> _Data supplied_
┄┄┄┄┄┄┄┄┄┄
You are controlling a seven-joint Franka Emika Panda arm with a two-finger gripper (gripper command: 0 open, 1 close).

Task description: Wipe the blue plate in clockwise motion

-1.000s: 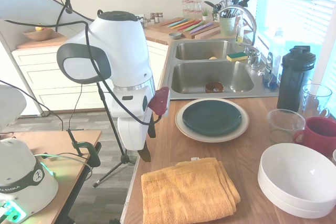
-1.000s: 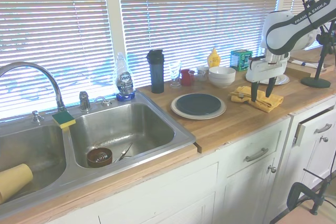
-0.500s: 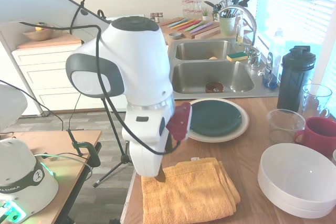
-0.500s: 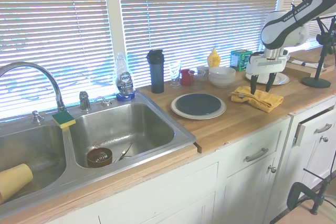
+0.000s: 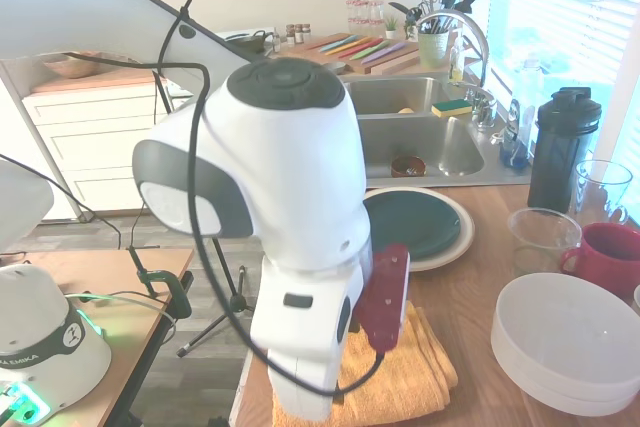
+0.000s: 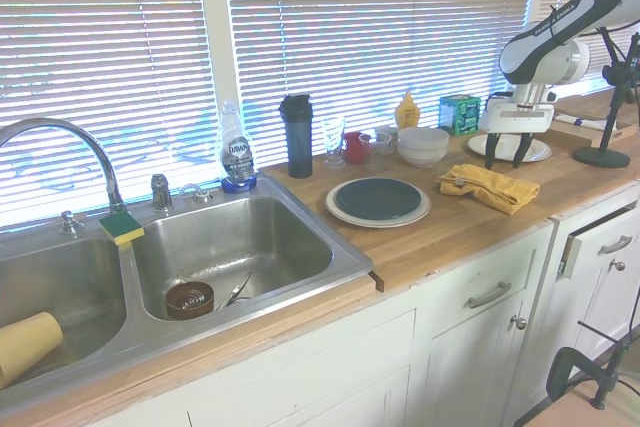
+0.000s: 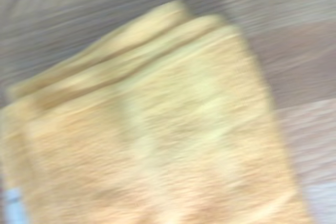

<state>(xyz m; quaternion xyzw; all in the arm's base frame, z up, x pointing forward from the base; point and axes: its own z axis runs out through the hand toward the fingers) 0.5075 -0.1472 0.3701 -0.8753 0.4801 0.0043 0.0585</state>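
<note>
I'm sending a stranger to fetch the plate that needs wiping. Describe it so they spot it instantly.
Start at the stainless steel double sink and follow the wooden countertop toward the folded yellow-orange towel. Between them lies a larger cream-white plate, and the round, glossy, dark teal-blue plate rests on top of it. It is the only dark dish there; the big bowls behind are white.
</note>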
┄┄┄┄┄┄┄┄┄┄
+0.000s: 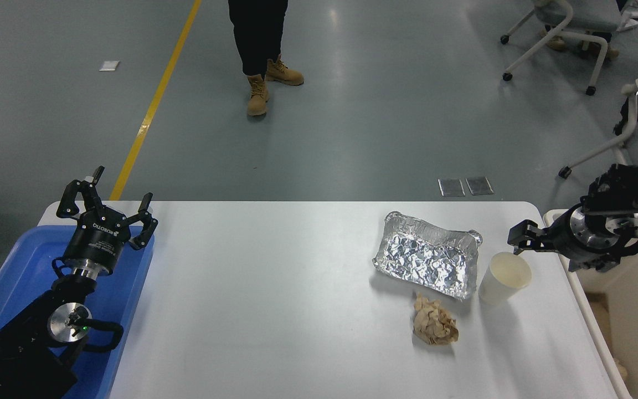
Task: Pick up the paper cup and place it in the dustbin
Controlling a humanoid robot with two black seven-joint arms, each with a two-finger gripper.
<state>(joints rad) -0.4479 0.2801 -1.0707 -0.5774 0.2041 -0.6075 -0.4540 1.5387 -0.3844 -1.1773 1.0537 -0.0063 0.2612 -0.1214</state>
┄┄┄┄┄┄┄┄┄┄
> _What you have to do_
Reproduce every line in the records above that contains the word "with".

> _Exercise response_
You are controlling a seven-joint Franka Emika Panda arm with a two-finger gripper (gripper command: 0 open, 1 close).
Controlling a humanoid robot with two black seven-joint arms, each with a two-finger gripper.

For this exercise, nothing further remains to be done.